** AIM OF THE EXERCISE **
Everything from the line containing "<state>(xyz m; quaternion" through the last line of the material below is to be copied exactly, ends included.

>>>

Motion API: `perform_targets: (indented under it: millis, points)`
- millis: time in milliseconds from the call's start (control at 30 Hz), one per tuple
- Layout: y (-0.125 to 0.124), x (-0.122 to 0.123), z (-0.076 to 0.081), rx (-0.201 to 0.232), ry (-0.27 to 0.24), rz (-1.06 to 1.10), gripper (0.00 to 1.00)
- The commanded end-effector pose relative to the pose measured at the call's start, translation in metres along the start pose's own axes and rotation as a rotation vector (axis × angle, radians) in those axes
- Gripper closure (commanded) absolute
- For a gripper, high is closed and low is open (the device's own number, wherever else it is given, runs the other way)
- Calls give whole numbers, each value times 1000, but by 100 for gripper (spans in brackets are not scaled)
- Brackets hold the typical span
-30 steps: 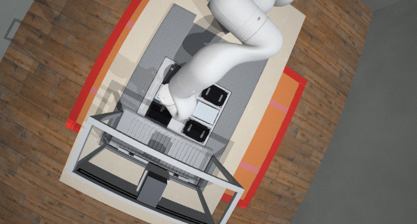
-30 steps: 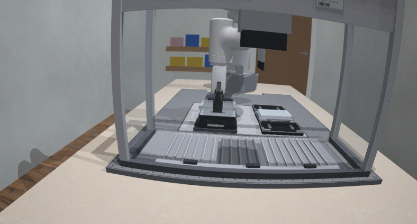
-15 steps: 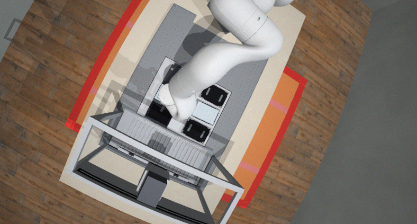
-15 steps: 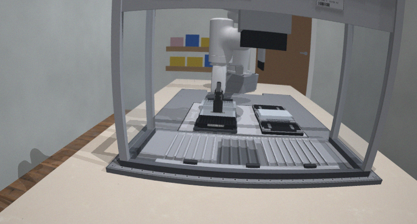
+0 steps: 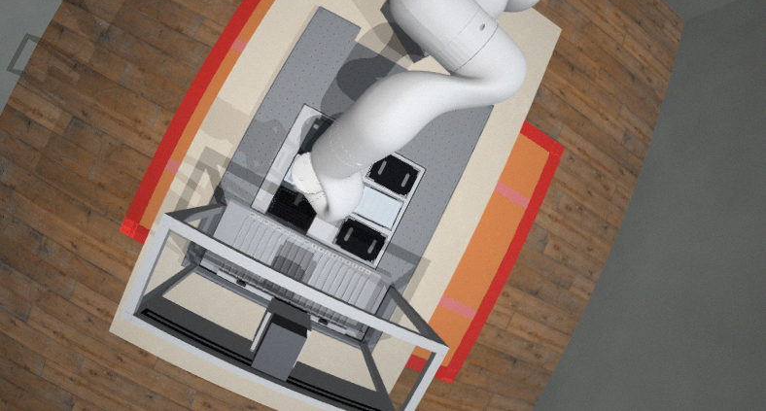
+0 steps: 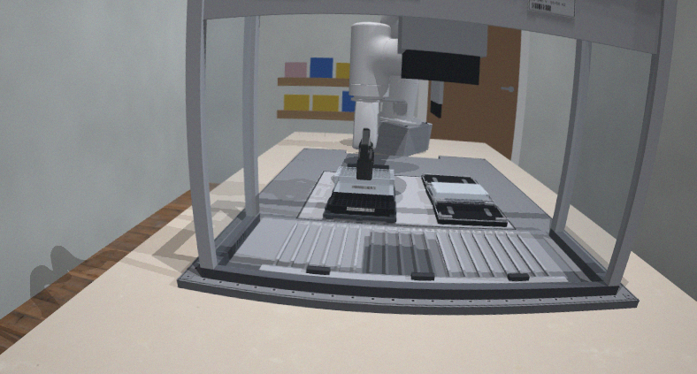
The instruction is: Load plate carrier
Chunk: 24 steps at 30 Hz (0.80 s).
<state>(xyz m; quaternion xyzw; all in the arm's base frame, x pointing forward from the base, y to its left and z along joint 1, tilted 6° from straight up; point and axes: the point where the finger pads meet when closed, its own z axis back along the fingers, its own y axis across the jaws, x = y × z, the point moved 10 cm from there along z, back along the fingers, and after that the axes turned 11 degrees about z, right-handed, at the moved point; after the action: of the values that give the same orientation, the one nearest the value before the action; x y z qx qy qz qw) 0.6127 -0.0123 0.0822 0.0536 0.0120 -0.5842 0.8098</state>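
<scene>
A white robot arm (image 5: pixel 407 113) reaches from the top of the overhead frame down to its centre, above the plate carrier PC7 (image 6: pixel 359 210). The carrier lies on the pale apron (image 6: pixel 411 201) at mid-frame in the exterior view, its long axis running away from the rails (image 6: pixel 404 252) toward the arm's base. A black block (image 6: pixel 359 204) sits at its near end — a clear plate (image 6: pixel 351 175) behind it. The fingers (image 6: pixel 364 163) stand fully spread just above the clear plate, gripping nothing. To the right, a white plate (image 6: pixel 459 190) rests in the nest row (image 6: pixel 471 215) on the counter (image 6: pixel 146 332).
</scene>
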Motion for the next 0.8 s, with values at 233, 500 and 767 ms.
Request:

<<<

** THE ANSWER **
<state>(xyz m; quaternion xyzw; all in the arm's base frame, x pointing forward from the base, y to its left and z along joint 1, tilted 6° from straight up; point and axes: the point where the finger pads meet when closed, its own z axis back along the fingers, its own y axis across the jaws, x = y × z, the point moved 10 cm from there along z, back along the fingers, and after that the axes turned 11 degrees about z, right-handed, at the moved point; after the action: of the values that give the same orientation, the one nearest the value before the action; x y z qx qy qz qw) 0.6127 -0.0123 0.0822 0.0536 0.0120 -0.5842 0.8098</state>
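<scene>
A white robot arm (image 5: pixel 407 113) reaches from the top of the overhead frame down to its centre, above the plate carrier PC7 (image 6: pixel 359 210). The carrier lies on the pale apron (image 6: pixel 411 201) at mid-frame in the exterior view, its long axis running away from the rails (image 6: pixel 404 252) toward the arm's base. A black block (image 6: pixel 359 204) sits at its near end — a clear plate (image 6: pixel 351 175) behind it. The fingers (image 6: pixel 364 163) stand fully spread just above the clear plate, gripping nothing. To the right, a white plate (image 6: pixel 459 190) rests in the nest row (image 6: pixel 471 215) on the counter (image 6: pixel 146 332).
</scene>
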Motion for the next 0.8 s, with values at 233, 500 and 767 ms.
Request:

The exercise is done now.